When the man saw the neighbor's car again, according to the newspaper account, he took off, with his gears grinding and his tires squealing.

Using the witness' description and other tips, Asdel located a man he suspected of being the mysterious driver of the sedan. The man was working at a restaurant a few blocks from the crime scene.

During his interview with the man, Asdel discovered that his car had recently been painted black. Although Asdel turned in a report of the interview to his superiors, he told The Times in 1997, there was no proof that the man was the one spotted by the witness, and he was not pursued as a serious suspect.

The man and his freshly painted car, however, continued to nag at Asdel.

"Sometimes the good Lord gets you these feelings or hunches," he told The Times. "You get the hair standing up on the back of your neck, whether it's a routine traffic stop or whatever. You just know."

Asdel conceded that he could be "500 miles off base."

"But I don't think so," he said.

Asdel's wife of 64 years, Hazel, said this week that her husband didn't talk to her much about the case.

"He was a guy that never brought home his work," she said. "He kind of kept it to himself."

But time did not diminish her husband's interest in the Black Dahlia case.

"He thought about it all the time," she said.

Although Short's killer may now be dead, Asdel continued to hope that someone who knew the killer might step forward with information even this many years later, and the case would be solved.

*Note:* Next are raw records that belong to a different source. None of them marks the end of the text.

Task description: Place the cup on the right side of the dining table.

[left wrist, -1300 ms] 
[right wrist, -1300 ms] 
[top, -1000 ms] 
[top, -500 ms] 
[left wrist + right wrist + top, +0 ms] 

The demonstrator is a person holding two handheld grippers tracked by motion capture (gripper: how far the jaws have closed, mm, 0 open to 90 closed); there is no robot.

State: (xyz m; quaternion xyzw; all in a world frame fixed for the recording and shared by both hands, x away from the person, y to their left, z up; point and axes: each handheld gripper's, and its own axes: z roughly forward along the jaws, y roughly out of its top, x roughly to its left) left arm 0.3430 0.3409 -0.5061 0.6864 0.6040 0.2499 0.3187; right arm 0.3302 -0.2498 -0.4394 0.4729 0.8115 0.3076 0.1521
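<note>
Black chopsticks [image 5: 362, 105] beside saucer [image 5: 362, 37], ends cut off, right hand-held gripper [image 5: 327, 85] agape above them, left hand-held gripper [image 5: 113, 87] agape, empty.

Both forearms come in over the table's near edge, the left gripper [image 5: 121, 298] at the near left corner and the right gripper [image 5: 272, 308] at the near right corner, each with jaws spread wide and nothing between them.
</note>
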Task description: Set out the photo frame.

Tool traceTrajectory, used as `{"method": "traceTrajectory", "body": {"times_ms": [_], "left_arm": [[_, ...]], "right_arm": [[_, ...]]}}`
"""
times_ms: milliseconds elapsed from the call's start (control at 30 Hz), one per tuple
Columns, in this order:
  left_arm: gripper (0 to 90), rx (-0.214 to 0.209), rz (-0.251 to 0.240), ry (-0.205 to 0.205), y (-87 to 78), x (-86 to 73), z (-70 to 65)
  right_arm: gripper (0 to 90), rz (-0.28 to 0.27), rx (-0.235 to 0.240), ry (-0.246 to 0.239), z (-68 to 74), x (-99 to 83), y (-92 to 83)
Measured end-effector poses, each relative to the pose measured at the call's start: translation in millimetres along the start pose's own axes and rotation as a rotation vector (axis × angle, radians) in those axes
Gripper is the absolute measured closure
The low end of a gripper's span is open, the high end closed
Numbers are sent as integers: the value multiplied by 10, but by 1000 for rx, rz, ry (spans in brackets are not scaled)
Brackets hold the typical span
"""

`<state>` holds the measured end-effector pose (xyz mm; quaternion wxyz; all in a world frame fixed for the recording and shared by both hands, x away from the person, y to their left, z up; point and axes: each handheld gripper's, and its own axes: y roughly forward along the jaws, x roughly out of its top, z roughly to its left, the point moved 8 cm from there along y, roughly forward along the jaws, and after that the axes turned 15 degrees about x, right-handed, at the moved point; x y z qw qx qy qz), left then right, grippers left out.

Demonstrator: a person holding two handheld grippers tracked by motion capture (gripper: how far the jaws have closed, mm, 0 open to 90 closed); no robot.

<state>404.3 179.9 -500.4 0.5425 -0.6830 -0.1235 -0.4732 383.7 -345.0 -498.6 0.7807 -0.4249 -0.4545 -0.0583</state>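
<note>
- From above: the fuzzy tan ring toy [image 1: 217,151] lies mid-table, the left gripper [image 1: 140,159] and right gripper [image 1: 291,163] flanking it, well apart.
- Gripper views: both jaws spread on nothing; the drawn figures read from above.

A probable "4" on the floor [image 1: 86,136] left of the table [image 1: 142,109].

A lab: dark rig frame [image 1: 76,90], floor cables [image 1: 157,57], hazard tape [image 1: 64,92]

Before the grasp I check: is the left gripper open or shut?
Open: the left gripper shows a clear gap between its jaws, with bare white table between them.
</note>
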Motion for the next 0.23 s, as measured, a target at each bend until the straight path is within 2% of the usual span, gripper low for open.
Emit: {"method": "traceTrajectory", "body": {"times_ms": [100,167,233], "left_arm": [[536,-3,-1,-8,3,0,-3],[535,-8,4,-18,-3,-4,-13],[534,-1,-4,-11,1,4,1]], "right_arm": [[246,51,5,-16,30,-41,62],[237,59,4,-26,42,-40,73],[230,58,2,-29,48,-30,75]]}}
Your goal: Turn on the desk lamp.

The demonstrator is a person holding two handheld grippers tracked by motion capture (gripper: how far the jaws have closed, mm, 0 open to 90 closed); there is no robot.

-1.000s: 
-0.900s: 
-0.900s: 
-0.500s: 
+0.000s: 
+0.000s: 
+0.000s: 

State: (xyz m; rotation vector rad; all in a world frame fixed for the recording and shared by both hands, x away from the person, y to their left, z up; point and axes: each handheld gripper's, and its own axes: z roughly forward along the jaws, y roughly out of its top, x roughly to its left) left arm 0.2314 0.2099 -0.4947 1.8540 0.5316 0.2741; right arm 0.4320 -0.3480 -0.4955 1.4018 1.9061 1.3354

Asdel, who later became a motorcycle officer, injured his leg in an on-duty traffic accident and was forced to go on medical retirement in 1965. He worked as vice president in charge of security for Inland Bank in Pomona and helped MasterCard establish the ways the credit card company could be protected from fraud or duplication.

He later sold insurance in Bishop and served several years on the region's air quality board.

In addition to his wife, Asdel is survived by his daughter, Carol Hollander of Santa Clarita; son Gary, of Geneva, Ala.; two sisters, Aldeth Godfrey and Helen Hagey, both of San Gabriel; seven grandchildren; and 13 great-grandchildren.